Bugs in scsi system, need help to fix

public inbox for linux-scsi@vger.kernel.org
 help / color / mirror / Atom feed

* Bugs in scsi system, need help to fix
       [not found] <3E982DDE.7010002@pacbell.net>
@ 2003-04-12 20:10 ` Alan Stern
  2003-04-14  6:23   ` Mike Anderson
  0 siblings, 1 reply; 4+ messages in thread
From: Alan Stern @ 2003-04-12 20:10 UTC (permalink / raw)
  To: David Brownell, Mike Anderson; +Cc: Linux SCSI list

While tracking down some problems involving usb-storage, I traced them to
a couple of bugs in the scsi system.  Unfortunately, I don't know enough
about how things are supposed to work to fix them; I'm hoping to attract
some help.

The first problem is in the error-handling code in scsi_error.c.  The
scsi_eh_lock_done() function is the callback for a special request
inserted at the beginning of the queue while restarting normal operations.  
(It locks the drive's door.)  But this function does not call
scsi_io_completion(), scsi_end_request(), or scsi_queue_next_request(),
with the result that the device's request queue stops once the door-lock
command has been processed.  The callback needs to do _something_ to keep
the queue going, but I don't know what.

Maybe I'm wrong about that, and the problem doesn't lie in 
scsi_eh_lock_done().  But there is no doubt that at the end of error 
recovery, after the door-lock command finishes up no other commands are 
processed.  Logging just stops after the "Notifying upper driver of 
completion" message.

The second problem is a coding mistake in scsi_check_device_busy(), in
hosts.c.  Here is an excerpt from the source:

---------------

static int scsi_check_device_busy(struct scsi_device *sdev)
{
	struct Scsi_Host *shost = sdev->host;
	struct scsi_cmnd *scmd;
	unsigned long flags;

	/*
	 * Loop over all of the commands associated with the
	 * device.  If any of them are busy, then set the state
	 * back to inactive and bail.
	 */
	spin_lock_irqsave(&sdev->list_lock, flags);
	list_for_each_entry(scmd, &sdev->cmd_list, list) {
		if (scmd->request && scmd->request->rq_status != RQ_INACTIVE)
			goto active;

<snip>

active:
	printk(KERN_ERR "SCSI device not inactive - rq_status=%d, target=%d, "
			"pid=%ld, state=%d, owner=%d.\n",
			scmd->request->rq_status, scmd->device->id,
			scmd->pid, scmd->state, scmd->owner);

(A)	list_for_each_entry(sdev, &shost->my_devices, siblings) {
		list_for_each_entry(scmd, &sdev->cmd_list, list) {
(B)			if (scmd->request->rq_status == RQ_SCSI_DISCONNECTING)
				scmd->request->rq_status = RQ_INACTIVE;
		}
	}

(C)	spin_unlock_irqrestore(&sdev->list_lock, flags);
	printk(KERN_ERR "Device busy???\n");
	return 1;
}

---------------

The line labelled (A) is definitely wrong.  Maybe it doesn't belong there
at all -- I don't see any reason why a function devoted to checking
whether a particular device is busy needs to look at any other devices on
the same host.  Furthermore, line (A) changes the value of the sdev
variable, which means that line (C) unlocks the wrong spinlock.  Finally,
judging from the style of the code earlier on, line (B) needs to test that
scmd->request is non-NULL before dereferencing it.

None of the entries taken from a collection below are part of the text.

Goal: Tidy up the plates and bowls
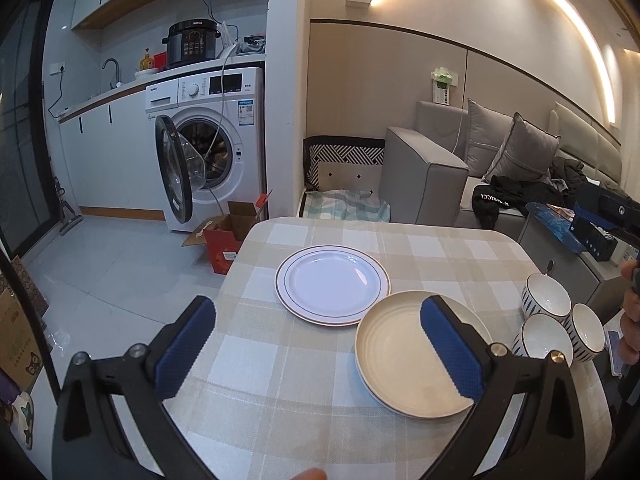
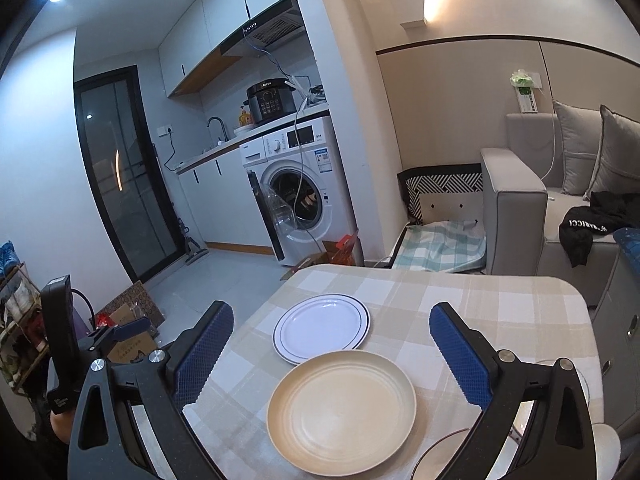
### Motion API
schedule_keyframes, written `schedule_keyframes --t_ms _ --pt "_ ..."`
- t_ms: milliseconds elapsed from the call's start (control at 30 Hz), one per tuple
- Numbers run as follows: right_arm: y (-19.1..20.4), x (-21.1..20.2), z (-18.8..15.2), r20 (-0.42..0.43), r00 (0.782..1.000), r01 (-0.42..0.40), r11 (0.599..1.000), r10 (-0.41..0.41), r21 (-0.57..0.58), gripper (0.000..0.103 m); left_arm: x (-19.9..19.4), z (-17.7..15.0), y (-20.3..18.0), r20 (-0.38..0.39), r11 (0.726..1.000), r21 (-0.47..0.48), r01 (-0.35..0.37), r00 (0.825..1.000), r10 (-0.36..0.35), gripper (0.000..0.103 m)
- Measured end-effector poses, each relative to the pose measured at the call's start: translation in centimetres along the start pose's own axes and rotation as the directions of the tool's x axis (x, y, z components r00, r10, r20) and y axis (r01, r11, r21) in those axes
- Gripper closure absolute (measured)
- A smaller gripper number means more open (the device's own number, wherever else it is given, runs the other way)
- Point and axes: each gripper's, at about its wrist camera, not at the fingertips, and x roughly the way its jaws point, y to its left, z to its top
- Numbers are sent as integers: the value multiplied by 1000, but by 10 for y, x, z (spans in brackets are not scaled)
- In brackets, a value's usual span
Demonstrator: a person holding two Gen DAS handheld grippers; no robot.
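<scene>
Left tongs agape | cream plate | cooker: SUPOR

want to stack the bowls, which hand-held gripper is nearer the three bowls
Right. The bowls sit at the table's right edge, just under the right hand-held gripper. The left hand-held gripper hovers further left, beside the cream plate.

On the table, two plates overlap, three bowls to their right

We see white gold-rimmed plate flat on desk, cream plate overlapping its edge, three striped bowls clustered beside.
</scene>
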Motion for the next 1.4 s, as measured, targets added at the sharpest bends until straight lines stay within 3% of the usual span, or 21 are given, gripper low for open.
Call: schedule_keyframes --t_ms 233,500,767,1000,1133,1400 --pt "7 10 30 16 1000 -5 1000 5 -31 3 11 9 10 -11 1000 -13 -10 1000 10 0" --pt "0 74 24 -120 992 -44 999 45 10 3 54 5 26 -82 998 -63 -32 996 27 0" --pt "-11 166 -4 -304 949 -77 997 78 14 3 106 -1 32 -135 992 -115 -56 990 40 0" --pt "-21 224 -35 -396 917 -56 998 45 -17 3 150 -10 37 -196 985 -167 -39 981 5 1" --pt "-30 230 -47 -401 913 -64 997 75 40 3 151 -16 35 -199 986 -165 -22 980 -11 1" --pt "-25 184 -27 -322 944 -54 997 71 60 3 105 -5 34 -133 991 -134 -1 991 -17 1"
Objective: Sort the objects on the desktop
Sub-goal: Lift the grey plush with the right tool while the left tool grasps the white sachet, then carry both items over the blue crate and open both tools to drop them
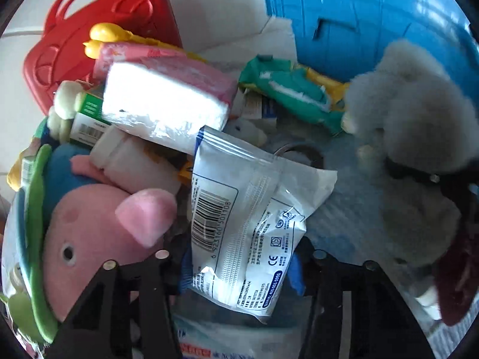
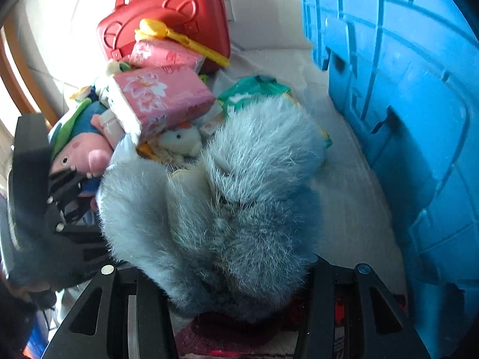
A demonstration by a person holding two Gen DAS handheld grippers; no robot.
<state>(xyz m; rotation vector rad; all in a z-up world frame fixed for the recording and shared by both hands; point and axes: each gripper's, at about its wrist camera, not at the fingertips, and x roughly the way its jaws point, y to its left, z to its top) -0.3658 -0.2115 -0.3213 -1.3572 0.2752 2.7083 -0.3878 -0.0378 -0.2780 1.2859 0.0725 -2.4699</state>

The third problem is very minor.  In scsi_lib.c, line 716 contains an 
extra blank space at the end of a logging text string, just following a 
\n.  This messes up whatever log message follows, because the severity 
indicator (KERN_ERR or whatever) then doesn't fall at the start of a line.  
Here's the line in question, with a few extra lines of context.

---------------

	if (good_sectors >= 0) {
		SCSI_LOG_HLCOMPLETE(1, printk("%ld sectors total, %d sectors done.\n",
					      req->nr_sectors, good_sectors));
		SCSI_LOG_HLCOMPLETE(1, printk("use_sg is %d\n ", cmd->use_sg));

		if (clear_errors)
			req->errors = 0;

---------------

While I feel perfectly capable of fixing that third bug by myself, I 
certainly need help fixing the first two.

Alan Stern

^ permalink raw reply	[flat|nested] 4+ messages in thread

* Re: Bugs in scsi system, need help to fix
  2003-04-12 20:10 ` Bugs in scsi system, need help to fix Alan Stern
@ 2003-04-14  6:23   ` Mike Anderson
  2003-04-14 14:20     ` Alan Stern
  0 siblings, 1 reply; 4+ messages in thread
From: Mike Anderson @ 2003-04-14  6:23 UTC (permalink / raw)
  To: Alan Stern; +Cc: David Brownell, Linux SCSI list

Alan Stern [stern@rowland.harvard.edu] wrote:
> The first problem is in the error-handling code in scsi_error.c.  The
> scsi_eh_lock_done() function is the callback for a special request
> inserted at the beginning of the queue while restarting normal operations.  
> (It locks the drive's door.)  But this function does not call
> scsi_io_completion(), scsi_end_request(), or scsi_queue_next_request(),
> with the result that the device's request queue stops once the door-lock
> command has been processed.  The callback needs to do _something_ to keep
> the queue going, but I don't know what.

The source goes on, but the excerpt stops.